Caroline a tout pour devenir une grande pianiste, mais ses trous de mémoire et son manque de confiance en elle la trahissent au moment des auditions. Lors d’un stage d’été, tandis qu’elle envisage d’arrêter le piano, Jean-Charles, un pianiste très doué aux allures de play-boy, semble s’intéresser à elle. Peu à peu, grâce à Jean-Charles qui vient étudier à Paris, ses difficultés (conflit avec l’un des professeurs du conservatoire, père au chômage, distance à parcourir pour suivre les cours, piano défectueux) vont miraculeusement s’estomper. Elle délaisse son petit ami Kévin et se rapproche de Jean-Charles. Puis le miracle opère : elle va enfin s’écouter, découvrir son talent artistique et se battre pour devenir professionnelle. Mais cette heureuse résurrection repose sur un grand malentendu…

D’amour et de travail


En 10 chapitres et 230 pages, Olivier Silloray réussit son double pari : celui de faire découvrir le monde impitoyable d’une pianiste virtuose et celui d’initier le lecteur aux vertus et aux pièges de l’amour. Sur le premier point, on appréciera le talent avec lequel les angoisses de l’élève douée, mais faillible, sont restituées, mais on notera surtout les descriptions des jeux musicaux des pianistes et des musiciens qui les accompagnent. Certains moments épiques, jubilatoires (concert de Schneider, interprétations euphoriques de Caroline) traduisent avec force les émotions intenses que procurent les grandes interprétations du répertoire. Sur le second point, la double relation, hypocrite entre Caroline et Kévin, ambiguë entre Jean-Charles et Caroline, est une leçon de vie sur les  duplicités de l’amitié et de l’amour. Mais l’auteur se veut optimiste : ce qui compte, c’est l’énergie qu’on en tire, c’est la transformation du monde, sa propre mutation au service de l’autre (Jean-Charles, Kévin) ou de soi (Caroline).

Cette sortie d’adolescence dans un monde difficile se veut apaisante. Les relations avec les adultes sont souvent conflictuelles (avec le maître, les parents de Caroline), mais ils sont finalement des médiateurs bienveillants avec le futur (le rôle de la tante de Jean-Charles est, à cet égard, exemplaire). Ils ont souffert eux aussi et ils en ont tiré des enseignements utiles.

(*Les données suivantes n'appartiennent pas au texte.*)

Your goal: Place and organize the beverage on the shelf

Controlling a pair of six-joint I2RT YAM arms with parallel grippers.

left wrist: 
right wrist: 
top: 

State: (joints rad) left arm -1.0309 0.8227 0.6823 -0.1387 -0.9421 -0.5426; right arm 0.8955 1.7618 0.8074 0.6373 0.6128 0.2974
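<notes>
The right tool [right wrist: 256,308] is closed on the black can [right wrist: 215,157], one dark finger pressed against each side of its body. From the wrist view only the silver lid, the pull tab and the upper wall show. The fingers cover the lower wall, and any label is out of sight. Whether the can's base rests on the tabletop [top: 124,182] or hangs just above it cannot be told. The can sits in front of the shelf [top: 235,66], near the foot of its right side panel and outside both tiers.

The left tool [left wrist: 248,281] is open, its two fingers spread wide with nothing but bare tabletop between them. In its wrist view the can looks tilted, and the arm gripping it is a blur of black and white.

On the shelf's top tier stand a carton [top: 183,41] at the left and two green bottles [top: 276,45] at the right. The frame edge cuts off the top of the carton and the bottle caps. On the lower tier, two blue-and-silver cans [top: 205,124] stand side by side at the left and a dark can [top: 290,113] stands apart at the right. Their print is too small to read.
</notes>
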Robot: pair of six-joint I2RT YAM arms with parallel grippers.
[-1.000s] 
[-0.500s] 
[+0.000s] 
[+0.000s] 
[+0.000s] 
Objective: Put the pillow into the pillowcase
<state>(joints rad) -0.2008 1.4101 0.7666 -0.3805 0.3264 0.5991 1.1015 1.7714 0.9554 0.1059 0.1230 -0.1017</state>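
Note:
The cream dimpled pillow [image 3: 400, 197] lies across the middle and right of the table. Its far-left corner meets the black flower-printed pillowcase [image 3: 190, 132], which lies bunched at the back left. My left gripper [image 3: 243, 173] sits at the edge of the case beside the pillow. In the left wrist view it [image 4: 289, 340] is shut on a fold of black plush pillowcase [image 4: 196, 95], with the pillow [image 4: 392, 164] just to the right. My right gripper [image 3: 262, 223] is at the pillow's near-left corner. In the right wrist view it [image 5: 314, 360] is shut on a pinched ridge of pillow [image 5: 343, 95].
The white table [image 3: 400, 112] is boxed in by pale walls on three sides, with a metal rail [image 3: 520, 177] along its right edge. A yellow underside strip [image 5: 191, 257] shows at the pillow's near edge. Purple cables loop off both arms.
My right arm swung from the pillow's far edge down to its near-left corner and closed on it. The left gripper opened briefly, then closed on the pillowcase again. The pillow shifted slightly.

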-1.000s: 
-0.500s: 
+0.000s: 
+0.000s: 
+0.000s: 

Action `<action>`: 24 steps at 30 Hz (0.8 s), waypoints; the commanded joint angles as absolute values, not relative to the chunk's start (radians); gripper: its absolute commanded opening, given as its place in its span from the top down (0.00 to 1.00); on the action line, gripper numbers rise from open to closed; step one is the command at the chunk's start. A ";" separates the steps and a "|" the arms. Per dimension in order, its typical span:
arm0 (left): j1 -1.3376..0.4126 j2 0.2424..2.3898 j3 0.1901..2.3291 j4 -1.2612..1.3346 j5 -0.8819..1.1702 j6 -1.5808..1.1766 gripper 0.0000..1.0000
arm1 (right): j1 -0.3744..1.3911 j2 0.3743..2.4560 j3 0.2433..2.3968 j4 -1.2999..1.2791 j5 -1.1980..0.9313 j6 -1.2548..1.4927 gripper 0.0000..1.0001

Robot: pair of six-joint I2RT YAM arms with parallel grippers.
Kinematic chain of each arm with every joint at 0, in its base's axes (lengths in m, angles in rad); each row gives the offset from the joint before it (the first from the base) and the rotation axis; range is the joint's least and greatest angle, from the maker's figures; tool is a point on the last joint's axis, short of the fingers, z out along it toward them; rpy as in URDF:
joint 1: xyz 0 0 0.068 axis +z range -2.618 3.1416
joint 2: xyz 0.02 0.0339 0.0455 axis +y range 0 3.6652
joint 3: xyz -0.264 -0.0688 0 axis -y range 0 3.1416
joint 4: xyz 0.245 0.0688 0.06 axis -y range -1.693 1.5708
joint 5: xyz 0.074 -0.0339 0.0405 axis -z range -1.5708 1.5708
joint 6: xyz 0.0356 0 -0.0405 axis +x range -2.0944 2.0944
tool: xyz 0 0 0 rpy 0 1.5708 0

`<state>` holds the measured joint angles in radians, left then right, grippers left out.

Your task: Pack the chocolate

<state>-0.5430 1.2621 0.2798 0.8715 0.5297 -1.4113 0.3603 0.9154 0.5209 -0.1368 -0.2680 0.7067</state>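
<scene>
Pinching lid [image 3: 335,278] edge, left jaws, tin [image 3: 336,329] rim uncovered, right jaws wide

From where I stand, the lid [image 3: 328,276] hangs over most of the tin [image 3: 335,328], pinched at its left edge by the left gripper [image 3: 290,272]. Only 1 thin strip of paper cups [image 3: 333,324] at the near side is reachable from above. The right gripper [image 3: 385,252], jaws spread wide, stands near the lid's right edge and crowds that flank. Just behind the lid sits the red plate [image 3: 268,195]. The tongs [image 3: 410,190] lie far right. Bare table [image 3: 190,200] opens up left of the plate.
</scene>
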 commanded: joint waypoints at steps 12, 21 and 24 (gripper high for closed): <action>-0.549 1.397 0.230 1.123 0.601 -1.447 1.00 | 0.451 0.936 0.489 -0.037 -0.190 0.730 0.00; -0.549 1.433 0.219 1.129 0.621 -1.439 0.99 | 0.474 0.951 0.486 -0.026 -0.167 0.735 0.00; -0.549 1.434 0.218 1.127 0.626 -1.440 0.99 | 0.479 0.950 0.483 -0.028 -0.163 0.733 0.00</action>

Sur le plan narratif, le point de vue est celui de Caroline. Il se déroule comme un journal intérieur. Nous partageons ses émotions au fil des événements. L’écriture est nerveuse, un peu sèche, non dénuée d’humour et d’autodérision. Caroline ne s’épanche pas. Elle constate son changement, mais ne donne pas le sentiment d’en être l’actrice. Elle refuse de s’avouer tout sentiment amoureux. Elle examine les émois de ceux qui l’entourent avec lucidité et amusement. Dans son for intérieur, elle est encore adolescente. C’est le travail, la consécration professionnelle et non l’amour qui est la clé d’accès au statut d’adulte. Mais le lecteur n’est pas dupe.

Dur, dur de devenir une pianiste. Mais, au final, le grand piano n’est pas si noir que ça.